La signature de l’avant-contrat peut créer un certain stress et les angoisses prennent parfois le dessus, obligeant les acquéreurs à se désengager. Mais le délai de rétractation est finalement assez peu utilisé. Il profite souvent à l’acheteur qui découvre dans notre bureau au moment du compromis certaines informations nouvelles : la présence de termites, de plomb, l’existence d’une véranda construite sans autorisation… Ce manque de transparence est très mal perçu, le climat

de confiance se détériore. Et l’acquéreur met à profit ce délai de sept jours pour réfléchir sur ces nouveaux éléments et revenir, le cas échéant, sur sa décision.

D’où l’intérêt d’être parfaitement honnête lorsque l’acheteur visite le bien ?

C’est essentiel. Le vendeur a tout intérêt à être le plus précis possible sur la qualité de son bien et à ne pas cacher les défauts dont il a connaissance. Il gagne du temps et se protège ainsi de toute action future pouvant aboutir au paiement de dommages et intérêts ou à l’annulation de la vente.

Si le vendeur est un particulier, il est à noter que l’acheteur ne pourra pas engager d’action en vices cachés, c’est-à-dire pour les défauts dont ni le vendeur ni l’acheteur n’avaient connaissance au moment de la vente.

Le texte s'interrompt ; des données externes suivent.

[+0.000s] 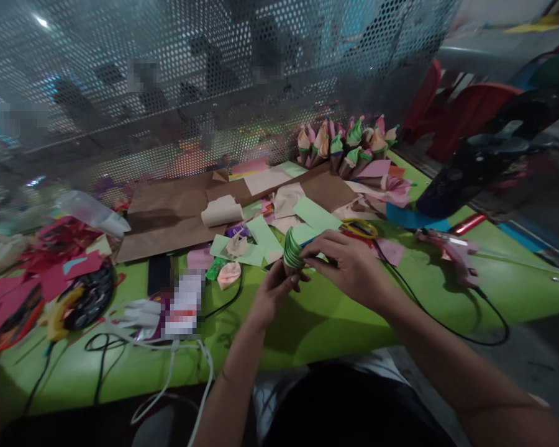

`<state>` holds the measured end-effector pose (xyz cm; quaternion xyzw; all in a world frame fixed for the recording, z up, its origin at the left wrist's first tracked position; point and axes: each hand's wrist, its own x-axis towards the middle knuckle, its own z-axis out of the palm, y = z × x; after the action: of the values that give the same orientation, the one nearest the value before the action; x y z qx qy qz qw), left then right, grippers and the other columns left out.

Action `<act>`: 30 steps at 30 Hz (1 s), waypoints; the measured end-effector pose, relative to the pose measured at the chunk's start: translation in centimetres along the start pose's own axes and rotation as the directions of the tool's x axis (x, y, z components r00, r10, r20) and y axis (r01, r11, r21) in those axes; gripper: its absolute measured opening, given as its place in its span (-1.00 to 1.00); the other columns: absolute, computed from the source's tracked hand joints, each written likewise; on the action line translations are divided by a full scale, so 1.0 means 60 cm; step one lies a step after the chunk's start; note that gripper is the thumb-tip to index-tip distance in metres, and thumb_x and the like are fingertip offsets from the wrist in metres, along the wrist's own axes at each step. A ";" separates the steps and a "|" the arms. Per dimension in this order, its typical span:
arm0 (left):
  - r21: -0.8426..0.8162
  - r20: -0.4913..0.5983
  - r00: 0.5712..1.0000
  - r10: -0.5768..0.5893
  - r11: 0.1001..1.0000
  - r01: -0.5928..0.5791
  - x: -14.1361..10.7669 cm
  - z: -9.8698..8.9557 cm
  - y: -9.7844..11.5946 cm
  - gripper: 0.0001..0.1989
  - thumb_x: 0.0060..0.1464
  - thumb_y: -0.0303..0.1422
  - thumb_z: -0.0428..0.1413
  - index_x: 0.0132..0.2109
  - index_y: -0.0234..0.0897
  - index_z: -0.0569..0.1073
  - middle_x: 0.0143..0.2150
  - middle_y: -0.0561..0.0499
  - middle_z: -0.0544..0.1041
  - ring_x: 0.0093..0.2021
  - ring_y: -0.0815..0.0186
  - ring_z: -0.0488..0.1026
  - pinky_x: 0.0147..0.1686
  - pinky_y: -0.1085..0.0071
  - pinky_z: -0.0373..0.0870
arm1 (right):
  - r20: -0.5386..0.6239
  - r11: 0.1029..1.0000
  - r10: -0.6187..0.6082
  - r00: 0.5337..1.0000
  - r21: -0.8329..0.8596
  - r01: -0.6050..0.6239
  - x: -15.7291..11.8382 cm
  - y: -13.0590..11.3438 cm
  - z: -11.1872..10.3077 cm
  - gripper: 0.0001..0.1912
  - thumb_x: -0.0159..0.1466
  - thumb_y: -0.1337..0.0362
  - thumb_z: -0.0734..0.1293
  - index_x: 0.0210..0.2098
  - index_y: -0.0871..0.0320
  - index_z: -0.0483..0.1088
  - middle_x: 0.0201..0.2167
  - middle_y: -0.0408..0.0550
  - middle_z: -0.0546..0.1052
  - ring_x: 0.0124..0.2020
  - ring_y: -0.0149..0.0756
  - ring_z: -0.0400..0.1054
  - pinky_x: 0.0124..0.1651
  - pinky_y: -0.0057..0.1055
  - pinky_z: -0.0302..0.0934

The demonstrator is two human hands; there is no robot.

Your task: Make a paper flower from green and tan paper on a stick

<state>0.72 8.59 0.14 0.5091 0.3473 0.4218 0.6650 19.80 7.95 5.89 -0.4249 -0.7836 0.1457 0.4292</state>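
My left hand (279,288) is wrapped round the lower part of a paper ice cream cone with a green ruffled swirl (292,249) on top, held upright above the table. My right hand (340,257) is closed in a pinch close beside the swirl. A thin blue edge shows by its fingertips; what they grip is too small to tell. Light green paper pieces (317,214) lie behind the hands. A peach paper swirl (228,274) rests on the table left of my left hand.
Several finished paper cones (354,146) stand at the back. A pink glue gun (461,254) with a black cord lies right, yellow-handled scissors (361,228) nearer. Brown paper (168,211), a yellow glue gun (65,313) and white cables (205,360) lie left on the green table (354,329).
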 end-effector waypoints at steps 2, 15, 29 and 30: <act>0.002 0.006 1.000 0.001 1.000 -0.001 0.000 0.000 -0.001 -0.61 0.00 -0.13 0.34 -0.16 -0.29 0.47 -0.31 -0.04 0.57 -0.31 0.31 0.44 -0.32 0.41 0.29 | -0.002 0.999 -0.004 1.000 -0.044 0.004 -0.001 0.001 0.001 -0.88 0.33 0.42 0.34 -0.25 0.13 0.53 -0.31 -0.04 0.56 -0.30 -0.30 0.47 -0.26 -0.44 0.29; -0.005 0.008 1.000 0.009 1.000 -0.009 0.003 -0.001 -0.002 -0.59 -0.02 -0.13 0.36 -0.16 -0.29 0.46 -0.30 -0.04 0.54 -0.30 0.31 0.47 -0.36 0.44 0.31 | 0.026 0.993 -0.048 0.998 -0.107 0.051 -0.001 0.003 0.004 -0.84 0.35 0.38 0.31 -0.26 0.12 0.55 -0.29 -0.03 0.57 -0.31 -0.32 0.45 -0.24 -0.42 0.30; -0.009 -0.082 0.996 -0.029 1.000 0.029 -0.002 -0.006 -0.006 -0.59 -0.05 -0.14 0.37 -0.13 -0.29 0.53 -0.21 -0.06 0.60 -0.31 0.34 0.44 -0.28 0.40 0.32 | -0.088 0.999 0.041 0.995 -0.005 -0.042 -0.001 0.000 -0.006 -0.88 0.35 0.36 0.29 -0.28 0.10 0.48 -0.31 -0.04 0.55 -0.29 -0.28 0.44 -0.26 -0.40 0.27; -0.010 -0.105 0.994 -0.038 0.999 0.037 -0.002 -0.007 -0.009 -0.59 -0.06 -0.13 0.37 -0.13 -0.28 0.54 -0.20 -0.06 0.60 -0.31 0.34 0.44 -0.27 0.40 0.32 | -0.127 0.998 0.062 0.990 0.032 -0.059 -0.003 0.001 -0.008 -0.88 0.36 0.35 0.29 -0.27 0.10 0.48 -0.31 -0.05 0.56 -0.28 -0.28 0.44 -0.24 -0.39 0.28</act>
<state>0.39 8.60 -0.47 0.4771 0.3897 0.4366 0.6557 20.25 7.79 6.06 -0.4506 -0.7392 0.1424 0.4799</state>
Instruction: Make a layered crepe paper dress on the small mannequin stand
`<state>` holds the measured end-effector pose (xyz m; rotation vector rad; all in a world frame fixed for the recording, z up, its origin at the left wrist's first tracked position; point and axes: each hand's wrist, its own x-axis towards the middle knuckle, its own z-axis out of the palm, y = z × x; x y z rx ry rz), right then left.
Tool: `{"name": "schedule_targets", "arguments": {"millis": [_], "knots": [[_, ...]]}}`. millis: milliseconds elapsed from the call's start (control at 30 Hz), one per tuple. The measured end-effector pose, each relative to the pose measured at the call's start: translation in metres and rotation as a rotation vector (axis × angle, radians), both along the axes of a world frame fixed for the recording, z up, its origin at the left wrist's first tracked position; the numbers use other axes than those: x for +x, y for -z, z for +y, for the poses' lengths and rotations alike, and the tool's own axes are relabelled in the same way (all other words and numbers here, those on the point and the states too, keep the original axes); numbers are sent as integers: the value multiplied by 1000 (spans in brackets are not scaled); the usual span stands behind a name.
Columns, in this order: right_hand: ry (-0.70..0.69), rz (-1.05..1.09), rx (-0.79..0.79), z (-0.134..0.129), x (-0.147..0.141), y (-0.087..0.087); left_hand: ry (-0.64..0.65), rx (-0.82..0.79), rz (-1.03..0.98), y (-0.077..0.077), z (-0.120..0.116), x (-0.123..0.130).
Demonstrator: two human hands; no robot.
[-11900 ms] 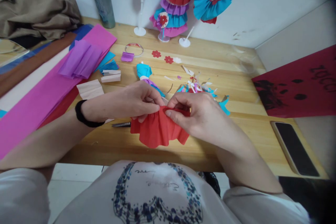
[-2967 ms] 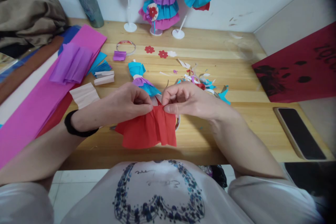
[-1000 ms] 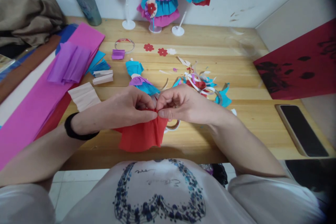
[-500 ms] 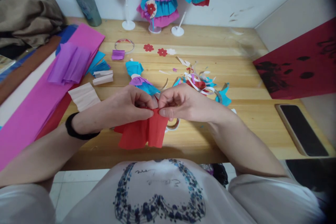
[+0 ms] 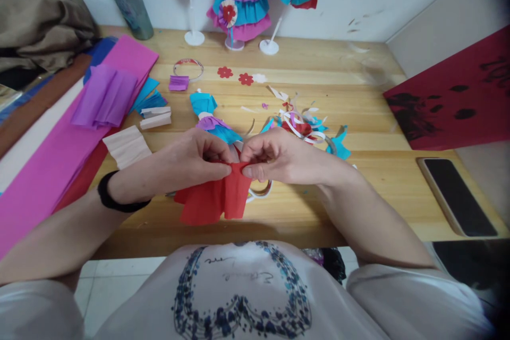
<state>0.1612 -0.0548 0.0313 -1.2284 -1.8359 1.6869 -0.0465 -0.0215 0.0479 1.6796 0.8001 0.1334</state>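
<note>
A piece of red crepe paper [image 5: 213, 199] hangs in folds over the front part of the table, gripped along its top edge by both hands. My left hand [image 5: 199, 156] pinches that edge between thumb and fingers. Just to its right, my right hand [image 5: 274, 156] pinches the same edge, its thumb pressed on the front. Behind the hands lies a small blue and purple crepe paper dress piece [image 5: 211, 119], its lower end hidden. A roll of tape [image 5: 261, 189] rests partly behind the red paper.
Crepe paper sheets [image 5: 48, 186] cover the left side. Paper scraps [image 5: 306, 125] lie right of centre. Red paper flowers [image 5: 246, 79], white stands [image 5: 194, 37] and a ruffled paper dress [image 5: 245, 10] are farther back. A phone [image 5: 458, 196] lies at the right.
The right part of the red paper has shifted slightly left and up at its lower edge, and the fingers have moved a little along the top edge. Otherwise, things look the same.
</note>
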Motion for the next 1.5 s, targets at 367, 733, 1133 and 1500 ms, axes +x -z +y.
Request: {"name": "schedule_targets", "arguments": {"millis": [367, 733, 1133, 1500], "knots": [[-67, 32, 35, 0, 1, -1, 110, -21, -5, -4, 0, -2], [-62, 84, -56, -1, 2, -5, 28, 24, -6, -1, -3, 2], [-37, 117, -86, 0, 1, -4, 42, 28, 12, -2, -4, 3], [-27, 7, 33, 1, -2, 4, 55, 61, 28, 0, -6, 3]]}}
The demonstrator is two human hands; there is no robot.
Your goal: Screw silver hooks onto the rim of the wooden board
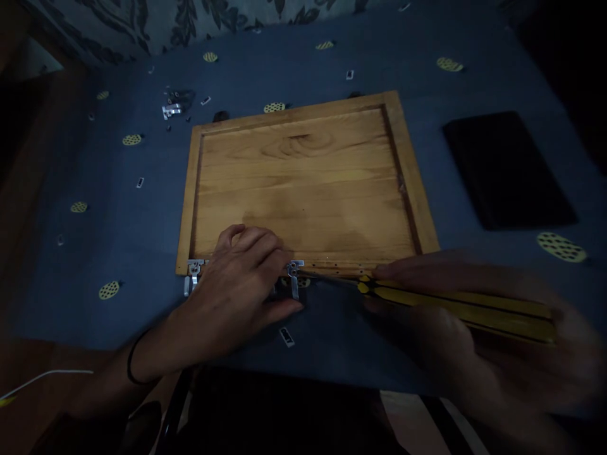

La promesse de vente : un avant-contrat un peu différent

Promesse unilatérale de vente et compromis sont deux avant-contrats similaires, bien que différents. La première est plus souvent utilisée dans la moitié nord de la France, le second est plus fréquent au sud.

Dans une promesse de vente, seul le vendeur est engagé. Il promet de vendre pendant un temps limité (le délai d’option) son bien à un prix déterminé.

L’acquéreur bénéficie quant à lui du délai de rétractation de sept jours mais aussi du délai d’option fixé dans la promesse.

En contrepartie, il doit verser au vendeur (le promettant) une indemnité dite d’immobilisation. Celle-ci est déduite du prix de vente, s’il décide de lever l’option. S’il renonce à acheter, cette indemnité est acquise au vendeur à titre de dédommagement (sauf s’il se rétracte dans les sept jours).